### Problem to solve
Without changing a word, copy every line of the listing below and leave out the images.

[Opening Input data section]

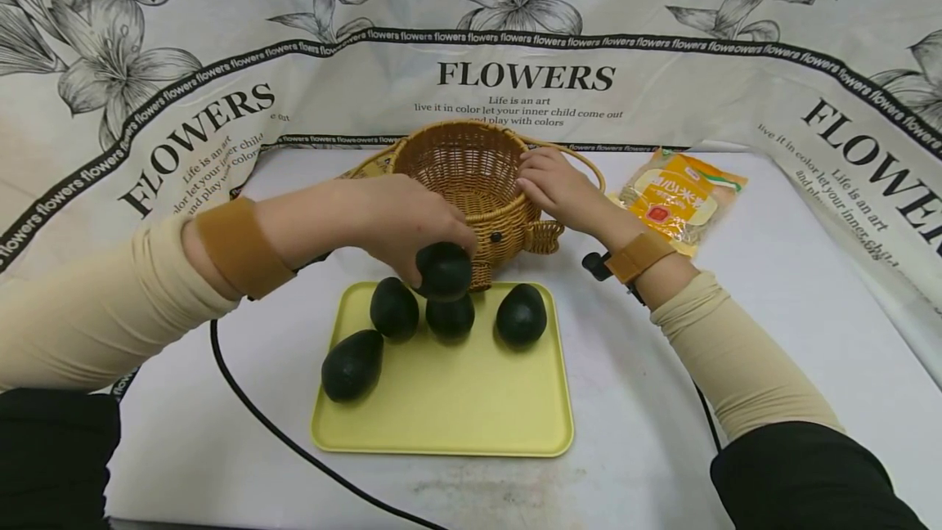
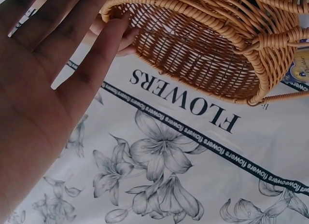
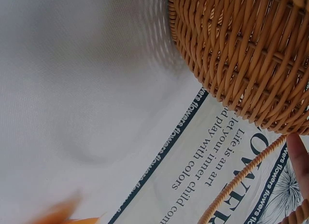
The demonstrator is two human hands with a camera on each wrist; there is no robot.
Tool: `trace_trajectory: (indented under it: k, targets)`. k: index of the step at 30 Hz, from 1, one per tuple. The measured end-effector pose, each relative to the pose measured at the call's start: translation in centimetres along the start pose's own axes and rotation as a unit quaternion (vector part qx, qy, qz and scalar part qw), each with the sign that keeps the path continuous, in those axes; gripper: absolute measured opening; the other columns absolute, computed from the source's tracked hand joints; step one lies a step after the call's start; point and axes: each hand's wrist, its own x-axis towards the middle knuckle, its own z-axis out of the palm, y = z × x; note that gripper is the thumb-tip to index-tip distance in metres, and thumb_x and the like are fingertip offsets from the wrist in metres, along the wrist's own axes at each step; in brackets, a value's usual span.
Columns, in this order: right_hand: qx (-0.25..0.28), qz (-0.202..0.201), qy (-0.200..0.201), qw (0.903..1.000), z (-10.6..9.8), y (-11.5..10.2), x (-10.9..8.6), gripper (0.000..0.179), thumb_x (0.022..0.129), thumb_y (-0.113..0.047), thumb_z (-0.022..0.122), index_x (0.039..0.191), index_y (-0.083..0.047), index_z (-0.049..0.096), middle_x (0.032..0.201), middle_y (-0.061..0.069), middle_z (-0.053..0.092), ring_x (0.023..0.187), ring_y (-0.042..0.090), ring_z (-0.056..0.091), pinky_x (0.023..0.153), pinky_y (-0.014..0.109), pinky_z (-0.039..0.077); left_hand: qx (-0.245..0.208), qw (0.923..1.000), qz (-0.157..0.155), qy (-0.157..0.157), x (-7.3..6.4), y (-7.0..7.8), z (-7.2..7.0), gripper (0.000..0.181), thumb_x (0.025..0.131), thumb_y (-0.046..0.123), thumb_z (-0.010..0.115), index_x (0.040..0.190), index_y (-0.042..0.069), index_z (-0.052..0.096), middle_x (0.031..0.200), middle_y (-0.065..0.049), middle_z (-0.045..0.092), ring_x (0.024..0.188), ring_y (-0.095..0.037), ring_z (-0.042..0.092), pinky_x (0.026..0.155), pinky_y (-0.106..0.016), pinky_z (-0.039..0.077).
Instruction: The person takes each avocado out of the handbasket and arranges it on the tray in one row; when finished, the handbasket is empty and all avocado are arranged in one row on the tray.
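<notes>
My left hand (image 1: 419, 223) grips a dark green avocado (image 1: 444, 272) over the back of a yellow tray (image 1: 471, 415). In the left wrist view the palm and spread fingers of the left hand (image 2: 53, 74) show, but that avocado does not. Several more avocados (image 1: 521, 316) lie on the tray. Behind it stands a brown wicker basket (image 1: 508, 235), its woven inside visible in the head view. My right hand (image 1: 562, 186) holds the basket's right rim, fingers over the edge. Only a fingertip of the right hand (image 3: 299, 161) shows in the right wrist view.
An orange and yellow food packet (image 1: 680, 199) lies on the white table right of the basket. A thin wicker handle (image 3: 241, 175) loops out from the basket. A black cable (image 1: 272, 428) crosses the table at the left. Behind hangs a flower-printed sheet (image 1: 368, 88).
</notes>
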Motion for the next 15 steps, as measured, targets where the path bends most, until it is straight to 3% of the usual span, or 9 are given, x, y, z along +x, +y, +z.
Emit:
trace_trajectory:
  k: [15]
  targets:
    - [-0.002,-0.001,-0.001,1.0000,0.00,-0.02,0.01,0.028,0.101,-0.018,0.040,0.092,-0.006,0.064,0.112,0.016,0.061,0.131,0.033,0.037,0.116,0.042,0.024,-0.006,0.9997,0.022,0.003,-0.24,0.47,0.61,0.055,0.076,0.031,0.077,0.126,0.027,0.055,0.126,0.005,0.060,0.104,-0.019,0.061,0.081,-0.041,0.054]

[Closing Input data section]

### Your solution
The demonstrator is two human hands with a camera on each wrist; there is no robot.
Tool: `trace_trajectory: (indented under it: k, targets)`. k: index of the step at 30 Hz, from 1, one per tuple. The measured end-effector pose, each relative to the pose measured at the call's start: translation in centimetres along the start pose's own axes and rotation as a unit quaternion (vector part qx, qy, qz and scalar part qw), each with the sign that keeps the path continuous, in those axes; gripper: absolute measured opening; the other columns absolute, computed from the source's tracked hand joints; step one lies a step after the call's start; point and axes: each hand's wrist, its own x-axis towards the middle knuckle, its own z-axis out of the palm, y = z × x; note that gripper is the thumb-tip to index-tip distance in metres, and thumb_x and the like are fingertip offsets from the wrist in metres, along the wrist's own axes at each step; in brackets, a value's usual span.
Columns, in this order: right_hand: qx (-0.25..0.28), qz (-0.202..0.201), qy (-0.200..0.201), qw (0.903..1.000), z (-10.6..9.8), y (-11.5..10.2), x (-10.9..8.6), gripper (0.000..0.179), thumb_x (0.022..0.129), thumb_y (-0.113..0.047), thumb_z (-0.022..0.122), index_x (0.039..0.191), index_y (-0.083..0.047), index_z (-0.049..0.096), middle_x (0.032..0.201), middle_y (-0.061..0.069), middle_z (-0.053..0.092), ring_x (0.023..0.187), ring_y (-0.042..0.090), ring_z (-0.056..0.091), pinky_x (0.023..0.153), pinky_y (-0.014..0.109), pinky_z (-0.039..0.077); left_hand: qx (-0.245..0.208), qw (0.923..1.000), qz (-0.157..0.155), qy (-0.157..0.157), x (-7.3..6.4), y (-7.0..7.8), z (-7.2..7.0), gripper (0.000..0.181), thumb_x (0.025..0.131), thumb_y (-0.046..0.123), thumb_z (-0.010..0.115), index_x (0.040..0.190), index_y (-0.042..0.069), index_z (-0.052..0.096), middle_x (0.031..0.200), middle_y (-0.065..0.049), middle_z (-0.045..0.092), ring_x (0.024..0.188), ring_y (-0.095..0.037), ring_z (-0.042..0.092), pinky_x (0.026..0.155), pinky_y (-0.106..0.016), pinky_z (-0.039..0.077).
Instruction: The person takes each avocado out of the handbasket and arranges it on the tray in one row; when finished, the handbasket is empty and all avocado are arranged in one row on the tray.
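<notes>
My left hand (image 1: 419, 223) grips a dark green avocado (image 1: 444, 272) over the back of a yellow tray (image 1: 471, 415). In the left wrist view the palm and spread fingers of the left hand (image 2: 53, 74) show, but that avocado does not. Several more avocados (image 1: 521, 316) lie on the tray. Behind it stands a brown wicker basket (image 1: 508, 235), its woven inside visible in the head view. My right hand (image 1: 562, 186) holds the basket's right rim, fingers over the edge. Only a fingertip of the right hand (image 3: 299, 161) shows in the right wrist view.
An orange and yellow food packet (image 1: 680, 199) lies on the white table right of the basket. A thin wicker handle (image 3: 241, 175) loops out from the basket. A black cable (image 1: 272, 428) crosses the table at the left. Behind hangs a flower-printed sheet (image 1: 368, 88).
</notes>
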Motion for the next 15 steps, as measured, targets where the path bends most, until it is straight to 3% of the usual span, or 9 are given, x, y, z along +x, +y, +z.
Emit:
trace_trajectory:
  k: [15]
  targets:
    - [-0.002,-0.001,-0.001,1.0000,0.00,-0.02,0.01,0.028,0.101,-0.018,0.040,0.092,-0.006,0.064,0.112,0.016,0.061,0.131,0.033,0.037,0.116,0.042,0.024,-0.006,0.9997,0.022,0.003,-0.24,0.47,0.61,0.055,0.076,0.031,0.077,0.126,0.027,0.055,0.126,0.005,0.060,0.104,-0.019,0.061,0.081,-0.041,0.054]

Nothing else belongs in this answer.